If getting bills passed is a reasonable way to measure a legislator’s success, the five delegates and one senator who represent the Lynchburg region in the General Assembly had a good year in Richmond.
As a group, 59 percent of their law-making proposals were passed, compared to 41 percent for all delegates and senators.
Years of service in the Capitol, and relationships that have been built during those years with other lawmakers and leaders, are keys to a legislator’s effectiveness. Bill totals, however, can serve as a sort of box score.
Delegates Watkins Abbitt, I-Appomattox, Kathy Byron, R-Campbell County, Ben Cline, R-Rockbridge, and Lacey Putney, I-Bedford, all were above average for bills passed in the House.
Sen. Steve Newman, R-Lynchburg, had a strong year, with 71 percent of his bills approved — some of which overcame serious obstacles.
Del. Scott Garrett, R-Lynchburg, got one of his three bills passed, a typical success rate for a freshman legislator.

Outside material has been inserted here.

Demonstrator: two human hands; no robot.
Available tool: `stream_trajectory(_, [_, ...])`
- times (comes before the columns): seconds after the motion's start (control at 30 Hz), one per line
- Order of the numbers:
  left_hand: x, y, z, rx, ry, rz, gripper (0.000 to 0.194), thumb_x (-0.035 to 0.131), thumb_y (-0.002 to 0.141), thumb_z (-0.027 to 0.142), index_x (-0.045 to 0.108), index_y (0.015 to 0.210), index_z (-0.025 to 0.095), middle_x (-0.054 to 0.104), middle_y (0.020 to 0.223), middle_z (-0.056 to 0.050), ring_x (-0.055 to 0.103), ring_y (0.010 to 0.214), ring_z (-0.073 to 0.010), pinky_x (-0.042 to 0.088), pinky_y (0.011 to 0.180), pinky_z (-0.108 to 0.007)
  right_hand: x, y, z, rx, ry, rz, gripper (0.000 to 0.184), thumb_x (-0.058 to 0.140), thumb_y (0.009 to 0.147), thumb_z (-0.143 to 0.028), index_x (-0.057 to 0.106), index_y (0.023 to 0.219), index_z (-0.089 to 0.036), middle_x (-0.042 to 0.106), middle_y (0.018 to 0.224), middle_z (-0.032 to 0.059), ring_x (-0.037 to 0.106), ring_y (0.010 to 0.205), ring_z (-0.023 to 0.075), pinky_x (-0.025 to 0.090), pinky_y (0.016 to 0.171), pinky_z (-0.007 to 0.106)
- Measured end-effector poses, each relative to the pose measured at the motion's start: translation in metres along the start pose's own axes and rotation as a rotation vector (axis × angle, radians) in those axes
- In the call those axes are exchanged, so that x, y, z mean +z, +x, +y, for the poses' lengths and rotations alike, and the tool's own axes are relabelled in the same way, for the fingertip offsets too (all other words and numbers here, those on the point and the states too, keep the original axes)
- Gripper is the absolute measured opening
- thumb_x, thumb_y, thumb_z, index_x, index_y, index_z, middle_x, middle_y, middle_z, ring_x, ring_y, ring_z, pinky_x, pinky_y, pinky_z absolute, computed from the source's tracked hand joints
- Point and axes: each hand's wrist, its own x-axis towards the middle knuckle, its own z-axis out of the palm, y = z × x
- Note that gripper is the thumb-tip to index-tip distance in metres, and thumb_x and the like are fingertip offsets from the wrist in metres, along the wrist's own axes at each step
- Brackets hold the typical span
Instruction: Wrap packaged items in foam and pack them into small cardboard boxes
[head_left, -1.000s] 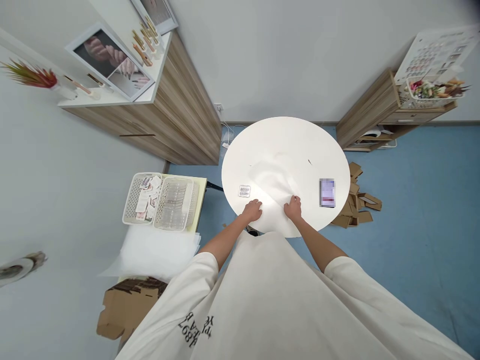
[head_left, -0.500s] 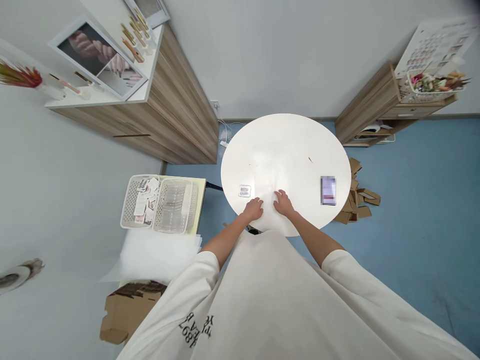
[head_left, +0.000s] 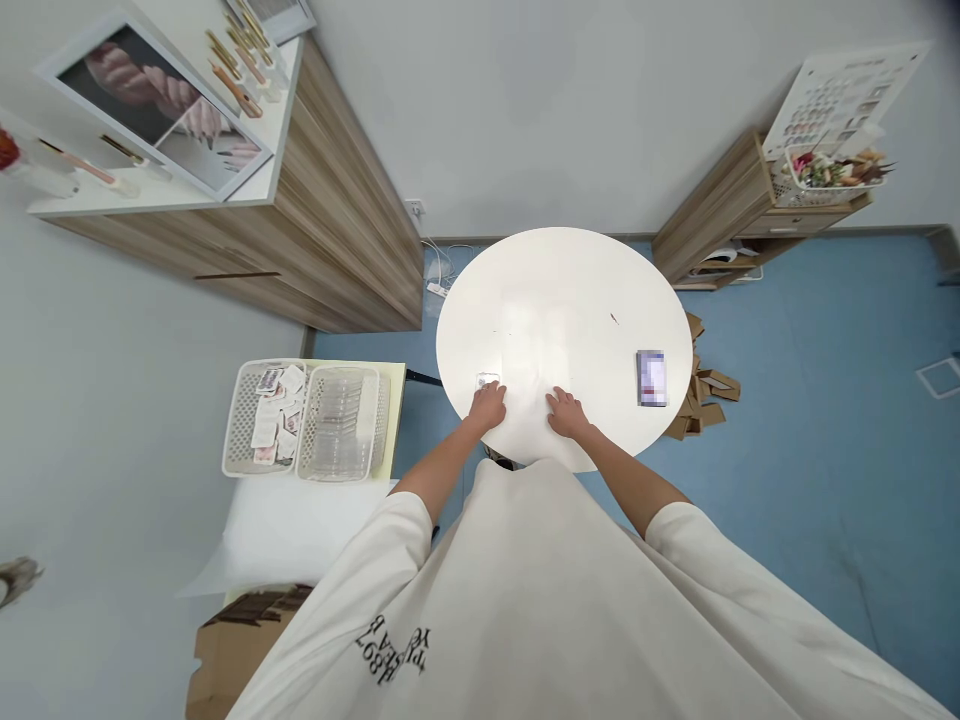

Seniority counts heavily in the General Assembly, and no member has more of it than Del. Lacey Putney, who served his 49th year in the oldest legislative body in America.
Putney sponsored seven bills that passed. Four of them were the most significant bills of the session: the state budgets for 2010 plus the next two years, a change in the state retirement system that helped avoid a major tax increase, and a higher-education bond act.
Putney has sponsored the budget bills the past three years, but 2010 was “the worst I have seen in all my 49 years” because the state’s revenues actually declined, he told other House members during a floor speech.
When the budget bills from the Senate and House go into a conference committee near the end of the Assembly session, Putney is its chairman. The dozen delegates and senators in that group balance the budget, decide funding for local schools and, this year, sign off on a new kind of retirement system.
Newman sponsored 10 bills that passed. One was easy: a bill raising speed limits to 70 mph on some highways encountered little opposition, mostly because Gov. Bob McDonnell had made it one of his campaign promises.
Also, a Newman-sponsored resolution that insists convicted killer Jens Soering remain in a Virginia prison instead of being transferred to his native Germany and paroled in two years, passed unanimously in both the House and Senate.
So far, Newman has been the only Virginia official to receive a response from the U.S. Department of Justice, which is considering former Gov. Timothy M. Kaine’s request that Soering be transferred. The department told Newman it was weighing arguments from German officials that it should grant Kaine’s request and ignore a revocation of the Soering transfer that McDonnell issued during his first week in office.
Less easily approved was a three-bill, education-reform package that McDonnell asked Newman to sponsor in the Senate. Those bills revised the way charter schools are set up, and set new standards for providing virtual schools through online classes to students at home. The third bill made it easier for colleges to set up laboratory schools where teachers can work on new ways to help students learn.
In the House of Delegates, each of those bills had its own sponsor and cosponsors. Newman was the sole carrier in the Senate.
After more than 40 hours of meetings with legislators and lobbyists for school boards, teachers and the state’s top education officials, the three bills were passed despite unanimous opposition from the Legislative Black Caucus.
Newman said those opponents were standing as sentinels against any changes that could re-segregate schools, and those senators and delegates should be respected for doing so.